How-To: Turn Men's suit pants into Women's slacks

The jumpsuit-how-to post 1 is all about how I fitted the pants. You can use this tutorial by itself just to fit pants, or you continue on to the jacket post to make the whole overall (Link is at the bottom of this post)...


So I started out with a dull grey suit... You want to make sure that the collar still looks good enough for you to want to wear, as well as the sleeve cuffs... Generally, the whole suit still needs to be in pretty good condition.



1. Dyeing (optional)

The first thing I did was dye the whole thing and I was lucky that it came out really great. If a garment is sewn with polyester thread, the fabric itself might take the dye really well, but all the seams stay in the old color... It is hard to predict how a dyeing-job comes out, especially with fabric blends, which is why I dyed first to know if all the rest of the work will be worth it... In this case, even the buttons took on the dye a little bit and I didn't even have to replace those!


2. Trying it on as is


Uhm ja. This isn't only to make a fool of myself. Though I really had fun with it... But there is an actual point to this step ;-)
You have to make sure that the suit you are starting out with meets certain requirements.I used a belt to raise the pants up to my waist and tucked the jacket in to get a general overview:
  • It needs to be generally too big. Of course you can work with inserts, but then my tutorial won't help you much...
  • Pant legs and crotch should be long/low enough even if you pull the pants up to your waist
  • Pant legs should be wide enough at your thighs
  • sleeves need to be long enough even if you raise the shoulder point up to where it belongs on you.


3. Mark basic outline with Safety pins:


As you see in the picture, I used safety pins to mark
  • Point where jacket and pants will meet
  • width for bodice
  • shoulder point
  • width for waistband
  • approximate place for bottom armhole point
Always use the safety pins on BOTH SIDES. Otherwise you'll just pull the garment to one side. Be as symmetrical as you can at this point, and even out the differences when it comes to the actual sewing. Put the safety pins in at the waist on the side seams, but don't worry, it's only to take the measurement - we won't be sewing there, it would be most unflattering and unpractical!


In the very flattering picture above I am noting how much fabric I can take off around the hip, and I am noticing that it actually isn't very much...


In this even more flattering picture I am checking out the behind to notice that the back pockets should definitely be closer together for these pants to look decent on me. I have made the mistake to take pants in almost only by that back seam once, which brought the pockets together too close. That looks ridiculous too... So be sure to go a middle way!

4. Take it apart

This is quite fun, because you will learn a lot about how a garment is made! Be careful not to take apart too much. Detach the waistband, but keep the zipper attached. Take the sleeves off (and shoulder pads out):


Here's a closeup of the detached waistband. I almost went too far and had to re-hand-stitch parts of it. If I had known, I could have kept it attached all the way to the belt loops, which would have saved me some work.
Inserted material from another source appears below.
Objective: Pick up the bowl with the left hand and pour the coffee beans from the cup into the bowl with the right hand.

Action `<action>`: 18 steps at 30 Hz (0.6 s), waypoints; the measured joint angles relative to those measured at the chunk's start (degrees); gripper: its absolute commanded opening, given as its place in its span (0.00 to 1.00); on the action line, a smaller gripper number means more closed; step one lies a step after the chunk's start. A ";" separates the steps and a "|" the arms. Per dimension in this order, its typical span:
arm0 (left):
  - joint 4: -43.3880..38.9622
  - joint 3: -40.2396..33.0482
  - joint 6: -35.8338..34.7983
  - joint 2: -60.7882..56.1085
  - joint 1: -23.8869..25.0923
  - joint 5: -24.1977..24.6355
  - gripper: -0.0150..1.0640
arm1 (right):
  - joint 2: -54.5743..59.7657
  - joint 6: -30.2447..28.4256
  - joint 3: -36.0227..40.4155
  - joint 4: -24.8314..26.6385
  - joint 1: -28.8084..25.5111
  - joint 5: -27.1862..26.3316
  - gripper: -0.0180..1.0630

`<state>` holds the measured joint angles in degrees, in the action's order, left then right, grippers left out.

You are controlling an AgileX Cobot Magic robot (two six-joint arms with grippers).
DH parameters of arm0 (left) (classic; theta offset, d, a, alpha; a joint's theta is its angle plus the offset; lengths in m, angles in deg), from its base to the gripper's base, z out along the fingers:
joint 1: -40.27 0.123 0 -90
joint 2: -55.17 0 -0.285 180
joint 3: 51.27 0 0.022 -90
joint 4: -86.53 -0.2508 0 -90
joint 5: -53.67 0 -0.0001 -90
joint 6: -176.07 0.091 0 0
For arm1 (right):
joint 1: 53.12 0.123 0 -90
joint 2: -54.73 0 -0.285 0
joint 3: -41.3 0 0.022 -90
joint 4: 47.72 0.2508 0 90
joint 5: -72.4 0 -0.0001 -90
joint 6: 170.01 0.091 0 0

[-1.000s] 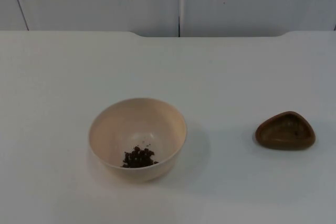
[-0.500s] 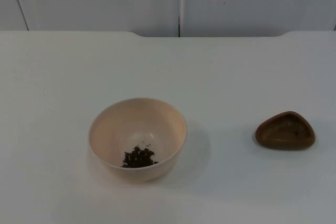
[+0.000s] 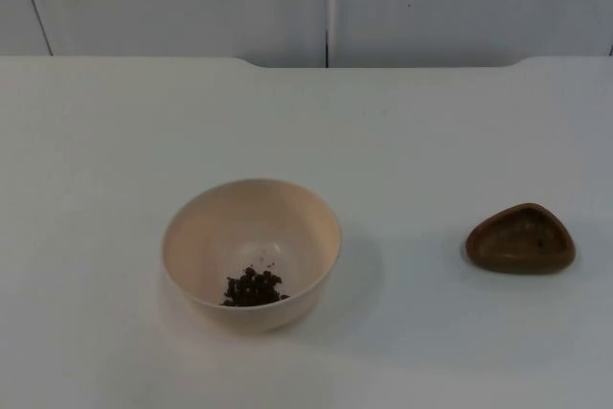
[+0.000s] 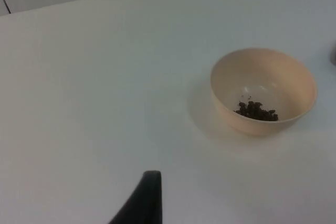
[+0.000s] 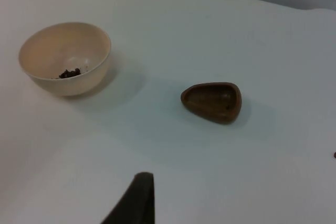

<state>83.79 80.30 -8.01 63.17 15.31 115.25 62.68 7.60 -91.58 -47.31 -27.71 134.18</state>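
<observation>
A cream bowl (image 3: 251,254) stands upright on the white table (image 3: 402,131), left of centre in the lower half of the top view. A small heap of dark coffee beans (image 3: 254,287) lies inside it, against the part of the wall nearest the lower edge of the frame. The rest of the bowl's inside is bare.

Well apart from the bowl, at the right of the top view and at about the same height in the frame, sits a brown cup (image 3: 521,238). It is a shallow, rounded-triangle dish, resting flat with its opening upward. Its long axis runs left to right across the frame, with the widest side along the bottom and the narrower end toward the top. The pictures do not settle whether anything is left in its hollow. A grey partition wall (image 3: 192,2) closes the table at the top of the frame.

The left wrist view looks across the table to the bowl (image 4: 263,91) and its beans (image 4: 256,111), with one black fingertip of the left gripper (image 4: 143,200) above the bare table, well short of the bowl. The right wrist view takes in the cup (image 5: 212,101) and the bowl (image 5: 65,57), with one fingertip of the right gripper (image 5: 137,200) above the table, near neither. Whether either gripper's fingers are spread or closed cannot be told, and neither holds anything that can be seen
</observation>
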 measured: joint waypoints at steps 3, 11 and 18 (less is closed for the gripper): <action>0.00 0.00 0.00 0.00 0.00 0.00 0.99 | 0.00 0.00 0.00 0.00 0.00 0.00 0.99; 0.00 0.00 0.00 0.00 0.00 0.00 0.99 | 0.00 0.00 0.00 0.00 -1.21 0.00 0.99; 0.00 0.00 0.00 0.00 0.00 0.00 0.99 | 0.00 0.00 0.00 0.00 -9.01 0.00 0.99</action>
<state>83.79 80.30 -8.01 63.17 15.31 115.25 62.68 7.60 -91.58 -47.31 -36.72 134.18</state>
5. Take in the waist-band:

Choose a place where it is easy to take in. I suggest you don't do it on the side seams. It will cause extra bulge where we least want it. Look at the belt-loop situation. I wanted to keep mine intact and decided to take out the width right between them, on each side on the back of the pant. Make sure you work symmetrically. Unfold the waistband and sew straight down on it. Then cut back the seam allowances if necessary, iron the seams open and fold the waist band again.


6. Take pants in at back seam:

As elaborated above, make sure you take in the right amount at that back seam. You don't want the pockets to end up too close together, or your butt will look cross-eyed :-)
Yet if you leave them too far apart, the pants will be unflattering from the back, making your behind look wider. If you don't have much room in the hip area, be careful to meet the original seam line again as soon as possible. In my case though, I pretty much took in an even amount all the way down to the crotch point.


Make sure you try the pants on after this step and hold them up as high as they will be in the end. It is not a big deal to open this seam again and do it over. It is a crucial seam and needs to be right. When you have it the way you want it, cut back the seam allowances, finish the edges and iron them apart.

7. Re-attach the back of the waistband to the pants:


Make sure you include all the belt loops in this step. Go past the side seams on the pant legs, leaving open only the bit in the front as pictured above.

Put the pants on AGAIN... Only continue if you are happy with the fit.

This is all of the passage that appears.